Europe, and European civilisation? Where lies its heart? It lies in the Rome of Caesar, the Rome of Cicero. From the fall of the Roman Empire, until the edges of living memory, the throb of the culture of Rome was the heartbeat of European civilisation. Alongside it, beat the secondary hearts of the Church and the Synagogue – but it was Rome that provided the cultural lifeblood of secular Europe.
In the twentieth century, for the first time since the fall of Rome, the blood of Latin has drained from Europe’s arteries. The language of Rome, removed from requirements for university admission in the mid twentieth century, slid rapidly towards oblivion. Our common language, and the common set of ideas that had held Europe together with a unity of purpose for over 2500 years, ideas and language that defined our civilisation, became foreign to us. The measured words of Caesar, and the epic thrill of Vergil, were words and patterns that were once as familiar to every schoolboy in Albion, as ‘Poker Face’.

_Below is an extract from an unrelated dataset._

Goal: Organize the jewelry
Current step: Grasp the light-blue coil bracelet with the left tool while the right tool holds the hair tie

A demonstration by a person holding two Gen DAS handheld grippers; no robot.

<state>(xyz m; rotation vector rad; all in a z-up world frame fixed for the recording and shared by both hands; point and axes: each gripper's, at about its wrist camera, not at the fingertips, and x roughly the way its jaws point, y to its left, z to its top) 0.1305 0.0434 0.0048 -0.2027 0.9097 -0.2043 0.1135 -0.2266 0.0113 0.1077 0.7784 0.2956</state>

The fiery prose of Cicero, defending the virtues of the republic, the sharp smut of Catullus, the measured lines of Tacitus and Livy – all are now truly as dust. In 60 years, Europe let slip the painter, and the boat of history drifted silently. Few mourned, and even fewer understood their loss.
As Rome finally fell, the Church and the Synagogue weakened, and faltered. The Biblical text, with its alternative narrative to that of ancient Rome, in the span of a generation became as foreign to most Europeans as the Bhagavadgita.
As a result, we lost the ideological core that has given our civilisation such vitality – the dramatic tension that defined the relationship between the worldview of pagan Rome of the Caesars, and the Bible – Athens and Jerusalem - a tension so extreme, that one could feel it hum – this tension is no more. We still feed off its residues, but for how much longer can a residue sustain? We are slack, irresolute, and weak. A new generation has arisen that knows not Caesar.
Those who are growing up in Europe this century are impoverished. Once, a Briton could declaim, with little irony, ‘Civis Romanus sum.’ A child of this millennium not only cannot, but cannot comprehend the proclamation. The children of our time do not know the ground upon which the idea that is Europe stands. Some feel a sense of loss, a sense of lack, but they know not of what. This generation, defined by consumerism and a shallow palimpsest popular culture, a shadow of Rome, its bread, its circuses, is almost rudderless. Will this generation be able to withstand the force of those in our midst who have not abandoned their founding myths and ideologies? With what will it oppose, if not with mindless fascism? Therein lies the danger of emptiness, and a bloodless heart.
Our anaemic civilisation has lost its narrative, and we have nothing to oppose the ideological purity of those who have not. Is it not time once again to render unto Caesar, those things that are Caesar’s? Is it not time we returned to our roots? Is it not time once again for the virile prose of Rome, and for the pumping blood of Rome to flow?